Must know how to navigate
time constraints
extra caring duty constraints
cramped space constraints
vulnerable elderly parents constraints
intermittent internet constraints
on-line learning ‘instant teacher support’ for your kids’ dramas constraints
job income insecurity how you gonna pay your mortgage and bills constraints
bank statement requests to prove you’re struggling constraints

Must know how to navigate
missed time-lines
missed dead-lines
new frown-lines
fear filled head-lines
uncertain brow-lines

Must know how to
go hard and go fast
go hard or go home

I am including the full citation as this challenges conventional academic citation practice by including Indigenous rather than institutional affiliations.

Zaine Akuhata-Huntington (Ngāti Tūwharetoa, Tūhoe, Ngāi Te Rangi, Ngāti Kahungunu ki Te Wairoa), Shannon Foster (D’harawal Saltwater Knowledge Keeper), Ashlea Gillon (Ngāti Awa), Mamaeroa Merito (Ngāti Pikiao, Ngāti Whakaeu, Ngāti Awa), Lisa Oliver (Gomeroi Nation), Nohorua Parata (Ngāti Toa Rangatira, Ngāti Ruanui, Ngāti Kahungunu, Rongowhakaata), Yvonne Ualesi (Mulivai Safata, Pu’apu’a, Savalalo Samoa, Fakaofo Tokelau, Ovalau Fiji) & Sereana Naepi (Natasiri). (2020). COVID-19 and Indigenous resilience. Higher Education Research & Development, 39(7),1377-1383.

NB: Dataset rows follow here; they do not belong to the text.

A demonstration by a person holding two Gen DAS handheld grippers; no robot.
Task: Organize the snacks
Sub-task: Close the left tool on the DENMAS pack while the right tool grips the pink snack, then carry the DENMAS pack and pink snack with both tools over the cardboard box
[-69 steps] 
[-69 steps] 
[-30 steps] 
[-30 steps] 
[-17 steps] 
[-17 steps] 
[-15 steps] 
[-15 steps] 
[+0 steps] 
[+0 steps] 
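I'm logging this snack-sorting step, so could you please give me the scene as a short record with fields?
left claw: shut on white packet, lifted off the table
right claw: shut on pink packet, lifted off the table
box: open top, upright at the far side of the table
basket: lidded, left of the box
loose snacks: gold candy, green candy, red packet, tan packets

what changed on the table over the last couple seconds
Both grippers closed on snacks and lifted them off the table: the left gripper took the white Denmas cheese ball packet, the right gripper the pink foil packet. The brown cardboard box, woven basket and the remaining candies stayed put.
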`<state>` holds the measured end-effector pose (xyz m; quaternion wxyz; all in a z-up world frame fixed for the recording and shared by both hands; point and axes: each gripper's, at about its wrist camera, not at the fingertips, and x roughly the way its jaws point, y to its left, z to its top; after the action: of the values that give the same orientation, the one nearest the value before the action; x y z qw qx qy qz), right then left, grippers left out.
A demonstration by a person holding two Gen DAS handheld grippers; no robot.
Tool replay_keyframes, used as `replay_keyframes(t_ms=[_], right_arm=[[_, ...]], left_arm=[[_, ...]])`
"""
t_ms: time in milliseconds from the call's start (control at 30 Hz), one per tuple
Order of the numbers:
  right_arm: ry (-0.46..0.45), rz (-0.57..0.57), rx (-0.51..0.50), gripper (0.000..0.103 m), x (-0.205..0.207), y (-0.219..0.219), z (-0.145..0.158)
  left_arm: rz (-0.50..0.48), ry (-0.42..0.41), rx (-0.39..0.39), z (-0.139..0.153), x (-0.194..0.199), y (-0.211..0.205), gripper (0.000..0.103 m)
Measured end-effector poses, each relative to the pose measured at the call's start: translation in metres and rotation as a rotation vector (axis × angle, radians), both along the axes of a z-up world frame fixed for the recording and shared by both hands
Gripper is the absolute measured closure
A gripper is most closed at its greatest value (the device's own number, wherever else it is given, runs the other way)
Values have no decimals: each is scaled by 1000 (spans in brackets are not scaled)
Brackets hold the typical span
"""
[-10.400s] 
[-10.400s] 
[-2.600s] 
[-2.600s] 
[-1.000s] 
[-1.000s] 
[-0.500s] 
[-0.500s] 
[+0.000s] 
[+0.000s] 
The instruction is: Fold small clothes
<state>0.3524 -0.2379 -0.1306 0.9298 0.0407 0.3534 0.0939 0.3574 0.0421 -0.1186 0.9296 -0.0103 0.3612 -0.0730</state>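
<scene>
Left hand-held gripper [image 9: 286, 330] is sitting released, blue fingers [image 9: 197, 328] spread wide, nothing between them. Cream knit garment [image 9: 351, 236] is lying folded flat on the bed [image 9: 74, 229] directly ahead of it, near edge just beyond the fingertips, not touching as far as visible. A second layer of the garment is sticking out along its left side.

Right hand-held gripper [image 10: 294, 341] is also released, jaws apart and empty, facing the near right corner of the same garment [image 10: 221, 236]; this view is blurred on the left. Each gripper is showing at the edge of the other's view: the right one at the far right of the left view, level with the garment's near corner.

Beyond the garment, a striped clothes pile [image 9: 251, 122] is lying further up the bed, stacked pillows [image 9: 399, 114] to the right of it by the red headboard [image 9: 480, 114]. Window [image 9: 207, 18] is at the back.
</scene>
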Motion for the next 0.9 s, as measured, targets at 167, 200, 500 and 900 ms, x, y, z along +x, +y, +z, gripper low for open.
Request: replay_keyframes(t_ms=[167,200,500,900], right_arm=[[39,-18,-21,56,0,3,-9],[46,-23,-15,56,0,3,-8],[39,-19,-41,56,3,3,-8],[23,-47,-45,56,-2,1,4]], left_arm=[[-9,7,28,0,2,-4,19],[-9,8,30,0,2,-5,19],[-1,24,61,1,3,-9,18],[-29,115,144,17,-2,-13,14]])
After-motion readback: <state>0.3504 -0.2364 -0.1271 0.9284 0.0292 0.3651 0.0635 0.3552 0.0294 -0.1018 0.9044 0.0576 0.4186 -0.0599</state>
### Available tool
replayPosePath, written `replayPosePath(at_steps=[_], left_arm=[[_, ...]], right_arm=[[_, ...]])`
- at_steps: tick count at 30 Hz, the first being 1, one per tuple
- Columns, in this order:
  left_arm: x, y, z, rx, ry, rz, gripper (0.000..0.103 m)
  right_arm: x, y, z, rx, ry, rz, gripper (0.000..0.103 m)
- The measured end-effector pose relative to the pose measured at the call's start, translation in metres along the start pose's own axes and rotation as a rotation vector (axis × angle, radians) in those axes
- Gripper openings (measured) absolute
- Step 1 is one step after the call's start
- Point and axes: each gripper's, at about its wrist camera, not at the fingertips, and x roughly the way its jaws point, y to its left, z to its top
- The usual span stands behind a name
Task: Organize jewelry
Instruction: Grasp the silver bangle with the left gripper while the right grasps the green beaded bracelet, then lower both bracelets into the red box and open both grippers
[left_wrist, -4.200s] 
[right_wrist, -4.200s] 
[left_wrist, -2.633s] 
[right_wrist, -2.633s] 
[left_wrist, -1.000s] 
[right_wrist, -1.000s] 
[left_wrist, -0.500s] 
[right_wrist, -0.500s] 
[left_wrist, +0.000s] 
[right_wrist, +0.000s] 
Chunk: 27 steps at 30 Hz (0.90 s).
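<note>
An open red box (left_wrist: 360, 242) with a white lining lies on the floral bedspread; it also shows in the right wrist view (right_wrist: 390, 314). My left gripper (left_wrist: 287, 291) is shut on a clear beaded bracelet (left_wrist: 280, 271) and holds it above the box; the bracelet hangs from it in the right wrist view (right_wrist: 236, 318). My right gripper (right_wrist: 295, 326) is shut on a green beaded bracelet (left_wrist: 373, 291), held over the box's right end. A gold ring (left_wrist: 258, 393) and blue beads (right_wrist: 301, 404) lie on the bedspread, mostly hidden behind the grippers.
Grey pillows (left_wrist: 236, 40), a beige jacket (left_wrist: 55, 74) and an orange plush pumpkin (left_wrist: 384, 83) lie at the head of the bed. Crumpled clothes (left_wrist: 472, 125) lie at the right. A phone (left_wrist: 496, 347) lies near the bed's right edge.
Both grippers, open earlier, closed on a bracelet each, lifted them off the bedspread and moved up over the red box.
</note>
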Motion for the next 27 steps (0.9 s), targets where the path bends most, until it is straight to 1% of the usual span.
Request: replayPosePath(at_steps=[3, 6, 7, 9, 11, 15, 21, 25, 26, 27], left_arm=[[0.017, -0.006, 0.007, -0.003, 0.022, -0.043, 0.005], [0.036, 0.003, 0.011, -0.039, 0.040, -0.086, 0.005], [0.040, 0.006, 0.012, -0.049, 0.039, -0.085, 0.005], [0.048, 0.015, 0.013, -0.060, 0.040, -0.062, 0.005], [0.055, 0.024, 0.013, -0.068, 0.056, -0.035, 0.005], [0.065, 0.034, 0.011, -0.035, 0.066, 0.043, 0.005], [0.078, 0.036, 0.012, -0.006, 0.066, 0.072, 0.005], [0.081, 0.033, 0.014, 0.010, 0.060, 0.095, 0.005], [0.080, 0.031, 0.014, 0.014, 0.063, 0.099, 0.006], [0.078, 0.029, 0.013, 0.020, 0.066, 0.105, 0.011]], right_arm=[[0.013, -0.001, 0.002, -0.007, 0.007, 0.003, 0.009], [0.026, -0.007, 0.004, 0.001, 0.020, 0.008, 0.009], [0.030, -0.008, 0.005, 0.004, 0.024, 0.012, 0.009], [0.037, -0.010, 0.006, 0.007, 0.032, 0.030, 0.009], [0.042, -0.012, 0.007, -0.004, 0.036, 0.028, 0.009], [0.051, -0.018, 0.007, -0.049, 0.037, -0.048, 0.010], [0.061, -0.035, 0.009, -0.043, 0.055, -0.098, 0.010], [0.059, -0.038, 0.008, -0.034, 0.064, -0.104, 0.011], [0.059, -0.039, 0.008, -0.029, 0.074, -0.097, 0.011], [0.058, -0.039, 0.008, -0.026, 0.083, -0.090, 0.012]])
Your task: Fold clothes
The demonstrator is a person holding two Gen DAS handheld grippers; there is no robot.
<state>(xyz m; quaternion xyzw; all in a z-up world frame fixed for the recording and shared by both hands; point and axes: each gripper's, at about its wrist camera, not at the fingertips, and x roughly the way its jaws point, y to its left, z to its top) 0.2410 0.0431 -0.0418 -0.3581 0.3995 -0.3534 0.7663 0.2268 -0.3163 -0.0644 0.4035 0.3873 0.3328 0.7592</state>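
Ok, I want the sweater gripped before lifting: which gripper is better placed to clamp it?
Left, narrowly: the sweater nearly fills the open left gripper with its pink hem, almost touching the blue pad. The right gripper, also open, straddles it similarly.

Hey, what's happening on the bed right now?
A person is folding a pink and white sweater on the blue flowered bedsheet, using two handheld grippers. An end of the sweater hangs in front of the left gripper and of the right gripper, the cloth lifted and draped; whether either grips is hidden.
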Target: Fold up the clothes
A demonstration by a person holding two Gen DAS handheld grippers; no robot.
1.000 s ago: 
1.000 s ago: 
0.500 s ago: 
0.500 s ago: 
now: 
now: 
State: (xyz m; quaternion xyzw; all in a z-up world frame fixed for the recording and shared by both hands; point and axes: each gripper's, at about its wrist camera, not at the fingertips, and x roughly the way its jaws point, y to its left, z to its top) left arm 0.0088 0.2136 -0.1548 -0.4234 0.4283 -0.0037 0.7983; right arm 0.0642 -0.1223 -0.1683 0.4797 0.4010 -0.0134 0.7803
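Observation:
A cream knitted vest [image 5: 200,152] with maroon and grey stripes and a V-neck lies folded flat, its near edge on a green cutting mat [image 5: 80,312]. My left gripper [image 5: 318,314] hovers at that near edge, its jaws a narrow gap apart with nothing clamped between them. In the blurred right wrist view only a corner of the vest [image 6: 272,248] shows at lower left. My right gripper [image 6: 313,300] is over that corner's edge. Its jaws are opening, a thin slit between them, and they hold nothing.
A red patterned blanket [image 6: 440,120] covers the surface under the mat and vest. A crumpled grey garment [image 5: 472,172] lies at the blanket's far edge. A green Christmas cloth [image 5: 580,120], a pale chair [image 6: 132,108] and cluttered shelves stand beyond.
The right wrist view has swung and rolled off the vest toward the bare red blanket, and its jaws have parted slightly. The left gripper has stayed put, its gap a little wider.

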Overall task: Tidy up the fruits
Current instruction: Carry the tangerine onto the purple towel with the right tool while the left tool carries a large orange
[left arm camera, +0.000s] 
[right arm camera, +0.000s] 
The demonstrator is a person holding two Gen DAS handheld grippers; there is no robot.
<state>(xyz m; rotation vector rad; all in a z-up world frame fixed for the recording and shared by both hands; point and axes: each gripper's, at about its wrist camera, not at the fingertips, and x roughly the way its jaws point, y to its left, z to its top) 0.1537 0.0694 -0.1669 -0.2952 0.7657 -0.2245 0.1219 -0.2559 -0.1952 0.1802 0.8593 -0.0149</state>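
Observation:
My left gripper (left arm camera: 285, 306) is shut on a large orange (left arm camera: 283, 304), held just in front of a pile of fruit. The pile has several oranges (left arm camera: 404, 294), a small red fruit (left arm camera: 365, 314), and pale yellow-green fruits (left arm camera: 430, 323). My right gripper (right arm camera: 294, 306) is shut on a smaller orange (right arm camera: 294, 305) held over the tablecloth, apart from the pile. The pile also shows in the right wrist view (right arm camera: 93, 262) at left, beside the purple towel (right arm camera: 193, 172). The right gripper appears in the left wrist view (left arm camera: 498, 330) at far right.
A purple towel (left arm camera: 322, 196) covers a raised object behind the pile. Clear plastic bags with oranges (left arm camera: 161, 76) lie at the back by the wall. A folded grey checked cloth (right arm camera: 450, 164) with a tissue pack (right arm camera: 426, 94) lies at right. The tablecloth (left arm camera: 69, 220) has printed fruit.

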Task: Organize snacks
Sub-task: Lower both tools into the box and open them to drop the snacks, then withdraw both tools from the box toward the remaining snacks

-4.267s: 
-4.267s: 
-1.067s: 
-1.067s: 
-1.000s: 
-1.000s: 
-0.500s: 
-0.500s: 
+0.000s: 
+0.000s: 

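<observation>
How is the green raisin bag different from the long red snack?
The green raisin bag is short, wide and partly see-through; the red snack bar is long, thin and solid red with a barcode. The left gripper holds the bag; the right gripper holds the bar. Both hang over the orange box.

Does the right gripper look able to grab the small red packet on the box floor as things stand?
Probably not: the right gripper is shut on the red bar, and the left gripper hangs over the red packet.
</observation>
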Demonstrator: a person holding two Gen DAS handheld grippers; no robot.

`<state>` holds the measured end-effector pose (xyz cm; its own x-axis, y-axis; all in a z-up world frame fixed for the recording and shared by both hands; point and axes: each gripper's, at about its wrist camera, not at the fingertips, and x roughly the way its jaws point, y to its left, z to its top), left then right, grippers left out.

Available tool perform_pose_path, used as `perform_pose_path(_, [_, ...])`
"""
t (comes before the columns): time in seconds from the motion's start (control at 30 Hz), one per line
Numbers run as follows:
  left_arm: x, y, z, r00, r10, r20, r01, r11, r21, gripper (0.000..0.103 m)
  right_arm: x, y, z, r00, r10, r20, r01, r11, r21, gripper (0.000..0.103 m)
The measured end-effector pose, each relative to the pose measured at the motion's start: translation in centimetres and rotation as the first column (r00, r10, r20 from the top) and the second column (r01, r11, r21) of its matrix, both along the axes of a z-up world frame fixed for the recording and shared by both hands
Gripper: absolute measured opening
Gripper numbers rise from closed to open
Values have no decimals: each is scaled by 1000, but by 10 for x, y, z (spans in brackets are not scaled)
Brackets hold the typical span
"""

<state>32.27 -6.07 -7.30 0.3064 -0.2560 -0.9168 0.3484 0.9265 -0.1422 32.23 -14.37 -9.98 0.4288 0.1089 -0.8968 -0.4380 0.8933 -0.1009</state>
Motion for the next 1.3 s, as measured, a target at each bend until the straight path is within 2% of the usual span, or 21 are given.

I set the scene for a slow discussion inspired by Michelle Boulous Walker’s (2017) descriptor of slow reading: attentive, open-ended, ambiguous, contradictory, uncertain, imaginative, experimental, curious, questioning, incomplete, learning, appreciative, attentive listening, inconclusive, respectful, generous, meandering, reflective, meditative, patient, ethical, speculative, unknowing … And welcomed interruptions, noting my high tolerance honed over noisy extended family dinners during which everyone talks at the same time. Here’s an image of some of Ma’s delicious food at a recent lunch:

These are the quotes I choose to stimulate discussion during the session:

“Personal narratives of academic exclusions, marginalisations, and persistence abound … It is not for a lack of evidence that the pace of change in higher education is so slow. Feminist academics encounter a sense of déjà vu, that ‘we’ already know about the un-feminist character of the university, from lived experience as well as from peer reviewed research … Feminists repeat themselves because we are often ignored” (Breeze & Taylor, 2020).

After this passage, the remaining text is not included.